Fifteen days after the funeral, Cross married Effie at St. James's Church on Piccadilly in London. He tried to keep this secret, but it was already known when he returned to Shandy Hall. The police acted because of the trail of suspicious circumstances from the time Effie entered the household. Laura's body was exhumed and found to contain high levels of arsenic and strychnine, but no trace of typhoid.

==Trial and conviction==
As a result, Cross was arrested and tried for his wife's murder at the Munster Assizes before justice Murphy. Cross was defended by Craigie Atkinson, who came up with a defence that since the defendant had served in the Far East, and was acquainted with many barely known subtler poisons, that it was unlikely he would have used arsenic, which is the first poison the police would think of. The prosecution demolished this theory by suggesting that while he was a brilliant man normally, as a criminal Cross behaved like a fool. Motive was shown as was that the doctor had purchased arsenic recently (and had his sister destroy the bottles he used when treating Laura). Cross was quickly found guilty by the jury. Justice Murphy, in pronouncing the sentence of death, said that the crime was one of the most cruel and bloodthirsty of the century. When the murder was uncovered, Effie refused to have anything further to do with the doctor.

Cross was sentenced to be hanged in Cork Prison on 10 January 1888. By the time the day of his execution arrived, his hair had turned white. The executioner was James Berry. The execution was not one of Berry's more successful jobs because of a problem regarding the criminal involved. Cross was a well-born gentleman, and his friends in the area of Cork were from the aristocracy and upper classes. In fact, the governor of the prison did not attend the execution because of his feelings about Cross (he sent a deputy to represent him). Berry found that these friends were at the execution to give Cross some emotional support in his last moments. Cross, grateful for their attendance, wanted to stand at attention with respect to them, facing them as he died. Berry, however, traditionally faced his subjects at executions towards the wall. But each time Berry turned Cross to the wall, the doctor would turn around and face his friends again. When Berry protested, Cross did not reply, but just continued doing what he wanted. Finally, an official ordered Berry to stop this silliness and allow Cross to die facing his friends, reminding the executioner that Cross was a respected soldier, and that turning back and forth might twist the rope and cause an accident (Berry had had several bad executions where the criminals were badly injured before they died or strangled to death). Berry did as he was told, and Cross died. Berry would later say that Cross was the bravest man he ever executed.

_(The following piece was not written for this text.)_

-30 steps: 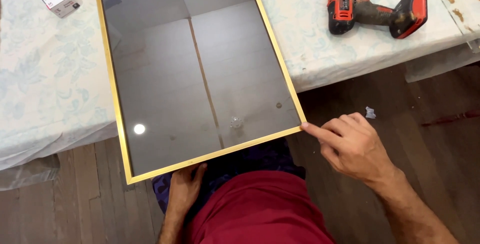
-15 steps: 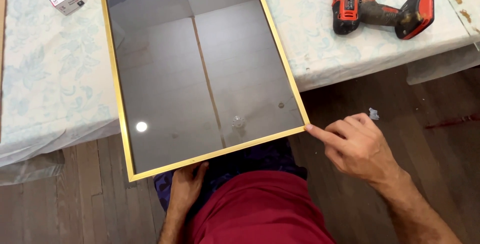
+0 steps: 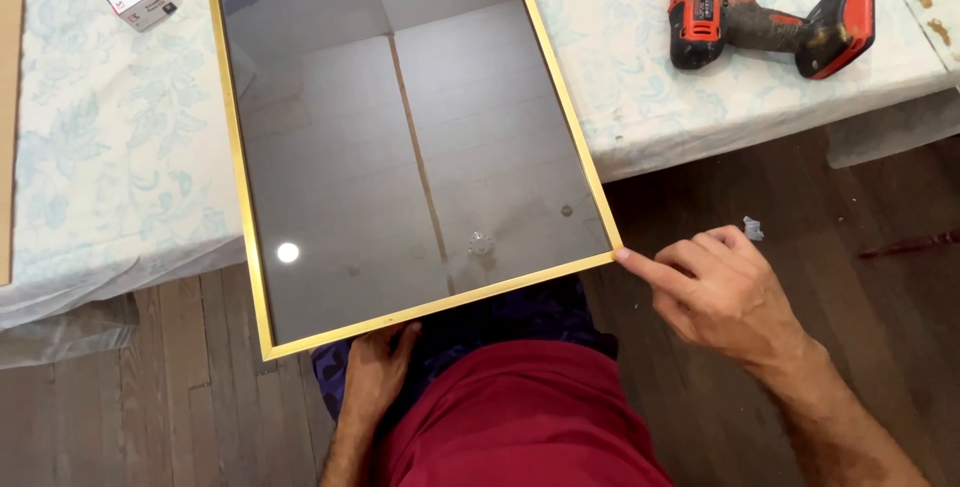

Berry was not happy when he officiated at hangings in Ireland because of the dangerous hostility of the Irish to an English executioner. He had been threatened at least once. After being paid, he returned to his home in Bradford, England. Subsequently, he received word to return to Cork because he was needed at an inquest hearing before a coroner's jury on the execution. Berry did not return, but the inquest was eventually completed.

== Theatre ==
The story formed the basis of a musical, Murder at Shandy Hall starring Patrick Bergin at the Briery Gap Theatre in Macroom and in the Cork Opera House in 2017.

==Bibliography==
- Evans, Stewart P. Executioner: The Chronicles of James Berry, Victorian Hangman. Phoenix Mill, Gloucestershire: Sutton Publishing, 2004, pp. 168–173
- Parry, Leonard A. (1928). "Some famous medical trials"
- Sheridan, Michael. Murder at Shandy Hall – The Coachford Poisoning Case, Poolbeg Press, 2010.
- Wilson, Colin and Pitman, Pat. Encyclopedia of Murder New York: G. L. Putnam's Sons, 1961, 1962, pp. 169–170.